→ **WORK REQUIRED**
From the first line of the material below through the line containing "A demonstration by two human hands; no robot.", print every line exactly as it stands, but no pictures.
(SOURCE DATA Opens)
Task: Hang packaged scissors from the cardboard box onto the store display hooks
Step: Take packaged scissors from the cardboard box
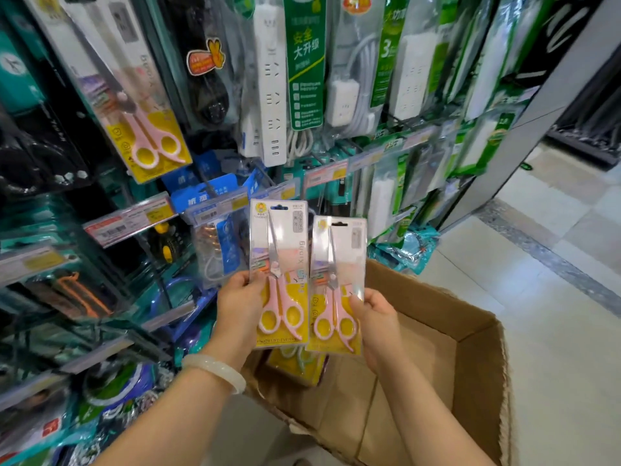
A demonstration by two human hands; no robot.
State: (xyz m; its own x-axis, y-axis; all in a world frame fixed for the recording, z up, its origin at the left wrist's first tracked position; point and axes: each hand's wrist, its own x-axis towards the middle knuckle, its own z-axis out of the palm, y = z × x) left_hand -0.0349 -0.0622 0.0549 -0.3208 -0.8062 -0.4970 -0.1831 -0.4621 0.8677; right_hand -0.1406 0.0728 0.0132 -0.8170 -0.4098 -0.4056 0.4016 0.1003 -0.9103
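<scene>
My left hand (240,306) grips a pack of pink-handled scissors (280,250) by its lower left edge and holds it upright. My right hand (374,317) grips a second, matching scissors pack (337,264) by its lower right edge, just right of the first. Both packs are above the open cardboard box (467,334), where more scissors packs (297,363) lie at the bottom. Another pink scissors pack (141,105) hangs on the display at upper left.
The display wall (302,79) carries hanging power strips, black and blue packaged goods, and price-tag rails (131,222). A tiled floor (554,297) stretches to the right of the box. A pale bangle (215,369) sits on my left wrist.
</scene>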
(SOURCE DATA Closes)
→ **ANSWER TO THE PROBLEM**
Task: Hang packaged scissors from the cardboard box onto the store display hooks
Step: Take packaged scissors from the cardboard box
A demonstration by two human hands; no robot.

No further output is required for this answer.